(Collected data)
■ ■ ■
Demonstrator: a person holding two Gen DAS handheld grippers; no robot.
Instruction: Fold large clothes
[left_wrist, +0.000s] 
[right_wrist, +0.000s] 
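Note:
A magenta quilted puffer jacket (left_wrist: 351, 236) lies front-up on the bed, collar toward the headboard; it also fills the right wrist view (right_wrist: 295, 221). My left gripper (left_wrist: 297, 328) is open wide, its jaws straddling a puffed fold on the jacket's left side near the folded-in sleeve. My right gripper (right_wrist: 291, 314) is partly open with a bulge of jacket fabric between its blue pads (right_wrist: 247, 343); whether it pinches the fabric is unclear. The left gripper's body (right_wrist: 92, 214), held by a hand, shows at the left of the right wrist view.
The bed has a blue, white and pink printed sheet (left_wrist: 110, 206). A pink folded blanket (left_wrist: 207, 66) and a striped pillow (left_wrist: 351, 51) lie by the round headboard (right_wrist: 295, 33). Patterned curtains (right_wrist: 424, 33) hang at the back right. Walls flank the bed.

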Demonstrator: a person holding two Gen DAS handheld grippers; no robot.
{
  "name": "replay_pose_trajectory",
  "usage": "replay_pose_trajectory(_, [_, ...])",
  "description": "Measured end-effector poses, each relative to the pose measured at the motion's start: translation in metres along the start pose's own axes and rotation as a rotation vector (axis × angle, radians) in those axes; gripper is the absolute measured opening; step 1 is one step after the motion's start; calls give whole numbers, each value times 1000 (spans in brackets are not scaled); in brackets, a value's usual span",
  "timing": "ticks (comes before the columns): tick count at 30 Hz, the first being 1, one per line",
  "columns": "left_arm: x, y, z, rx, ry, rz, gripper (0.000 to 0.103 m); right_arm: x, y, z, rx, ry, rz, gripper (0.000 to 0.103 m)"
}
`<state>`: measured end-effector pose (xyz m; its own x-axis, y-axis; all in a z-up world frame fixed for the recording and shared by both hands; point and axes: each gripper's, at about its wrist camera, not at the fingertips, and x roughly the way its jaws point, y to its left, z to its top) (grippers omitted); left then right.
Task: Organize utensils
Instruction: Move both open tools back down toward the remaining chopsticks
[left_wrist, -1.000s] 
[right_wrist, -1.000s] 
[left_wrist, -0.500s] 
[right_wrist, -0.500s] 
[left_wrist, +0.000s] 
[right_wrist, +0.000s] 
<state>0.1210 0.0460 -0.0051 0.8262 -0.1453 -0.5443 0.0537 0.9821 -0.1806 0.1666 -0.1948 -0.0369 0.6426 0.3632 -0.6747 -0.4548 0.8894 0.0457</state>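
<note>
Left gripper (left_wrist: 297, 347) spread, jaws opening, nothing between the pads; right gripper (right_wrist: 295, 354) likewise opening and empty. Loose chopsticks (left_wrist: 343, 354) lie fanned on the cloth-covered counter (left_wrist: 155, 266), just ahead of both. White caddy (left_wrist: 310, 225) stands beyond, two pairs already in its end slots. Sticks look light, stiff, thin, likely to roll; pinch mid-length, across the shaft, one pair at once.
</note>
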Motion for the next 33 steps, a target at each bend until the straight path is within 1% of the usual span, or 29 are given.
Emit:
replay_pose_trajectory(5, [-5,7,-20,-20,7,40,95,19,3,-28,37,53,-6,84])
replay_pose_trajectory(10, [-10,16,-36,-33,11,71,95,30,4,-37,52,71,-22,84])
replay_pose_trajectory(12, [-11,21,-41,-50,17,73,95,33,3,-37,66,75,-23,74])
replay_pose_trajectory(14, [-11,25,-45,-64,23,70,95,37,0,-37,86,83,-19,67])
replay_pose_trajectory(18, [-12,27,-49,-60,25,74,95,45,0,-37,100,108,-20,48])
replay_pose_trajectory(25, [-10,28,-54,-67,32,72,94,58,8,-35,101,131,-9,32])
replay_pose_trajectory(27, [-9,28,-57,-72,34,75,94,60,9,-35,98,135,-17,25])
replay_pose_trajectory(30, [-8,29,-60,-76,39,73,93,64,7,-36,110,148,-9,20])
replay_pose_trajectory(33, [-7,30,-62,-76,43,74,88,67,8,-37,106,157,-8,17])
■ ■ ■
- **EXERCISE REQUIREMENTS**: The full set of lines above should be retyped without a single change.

- **RESULT**:
Demonstrator: a person holding two Gen DAS handheld grippers; no robot.
Instruction: Fold large clothes
[left_wrist, +0.000s] 
[right_wrist, +0.000s] 
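Note:
A magenta quilted puffer jacket (left_wrist: 351, 236) lies front-up on the bed, collar toward the headboard; it also fills the right wrist view (right_wrist: 295, 221). My left gripper (left_wrist: 297, 328) is open wide, its jaws straddling a puffed fold on the jacket's left side near the folded-in sleeve. My right gripper (right_wrist: 291, 314) is partly open with a bulge of jacket fabric between its blue pads (right_wrist: 247, 343); whether it pinches the fabric is unclear. The left gripper's body (right_wrist: 92, 214), held by a hand, shows at the left of the right wrist view.
The bed has a blue, white and pink printed sheet (left_wrist: 110, 206). A pink folded blanket (left_wrist: 207, 66) and a striped pillow (left_wrist: 351, 51) lie by the round headboard (right_wrist: 295, 33). Patterned curtains (right_wrist: 424, 33) hang at the back right. Walls flank the bed.
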
Demonstrator: a person holding two Gen DAS handheld grippers; no robot.
{
  "name": "replay_pose_trajectory",
  "usage": "replay_pose_trajectory(_, [_, ...])",
  "description": "Measured end-effector poses, each relative to the pose measured at the motion's start: translation in metres along the start pose's own axes and rotation as a rotation vector (axis × angle, radians) in those axes; gripper is the absolute measured opening; step 1 is one step after the motion's start; calls give whole numbers, each value times 1000 (spans in brackets are not scaled); in brackets, a value's usual span",
  "timing": "ticks (comes before the columns): tick count at 30 Hz, the first being 1, one per line",
  "columns": "left_arm: x, y, z, rx, ry, rz, gripper (0.000 to 0.103 m); right_arm: x, y, z, rx, ry, rz, gripper (0.000 to 0.103 m)"
}
`<state>`: measured end-effector pose (xyz m; its own x-axis, y-axis; all in a z-up world frame fixed for the recording and shared by both hands; point and axes: each gripper's, at about its wrist camera, not at the fingertips, and x roughly the way its jaws point, y to its left, z to its top) (grippers omitted); left then right.
Task: Organize utensils
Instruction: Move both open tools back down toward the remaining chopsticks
[left_wrist, -1.000s] 
[right_wrist, -1.000s] 
[left_wrist, -0.500s] 
[right_wrist, -0.500s] 
[left_wrist, +0.000s] 
[right_wrist, +0.000s] 
<state>0.1210 0.0460 -0.0051 0.8262 -0.1453 -0.5443 0.0537 0.9821 -0.1806 0.1666 -0.1948 -0.0369 0.6426 0.3632 -0.6747 -0.4548 0.8894 0.0457</state>
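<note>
Left gripper (left_wrist: 297, 347) spread, jaws opening, nothing between the pads; right gripper (right_wrist: 295, 354) likewise opening and empty. Loose chopsticks (left_wrist: 343, 354) lie fanned on the cloth-covered counter (left_wrist: 155, 266), just ahead of both. White caddy (left_wrist: 310, 225) stands beyond, two pairs already in its end slots. Sticks look light, stiff, thin, likely to roll; pinch mid-length, across the shaft, one pair at once.
</note>
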Motion for the next 33 steps, a target at each bend until the straight path is within 1% of the usual span, or 29 are given.
Emit:
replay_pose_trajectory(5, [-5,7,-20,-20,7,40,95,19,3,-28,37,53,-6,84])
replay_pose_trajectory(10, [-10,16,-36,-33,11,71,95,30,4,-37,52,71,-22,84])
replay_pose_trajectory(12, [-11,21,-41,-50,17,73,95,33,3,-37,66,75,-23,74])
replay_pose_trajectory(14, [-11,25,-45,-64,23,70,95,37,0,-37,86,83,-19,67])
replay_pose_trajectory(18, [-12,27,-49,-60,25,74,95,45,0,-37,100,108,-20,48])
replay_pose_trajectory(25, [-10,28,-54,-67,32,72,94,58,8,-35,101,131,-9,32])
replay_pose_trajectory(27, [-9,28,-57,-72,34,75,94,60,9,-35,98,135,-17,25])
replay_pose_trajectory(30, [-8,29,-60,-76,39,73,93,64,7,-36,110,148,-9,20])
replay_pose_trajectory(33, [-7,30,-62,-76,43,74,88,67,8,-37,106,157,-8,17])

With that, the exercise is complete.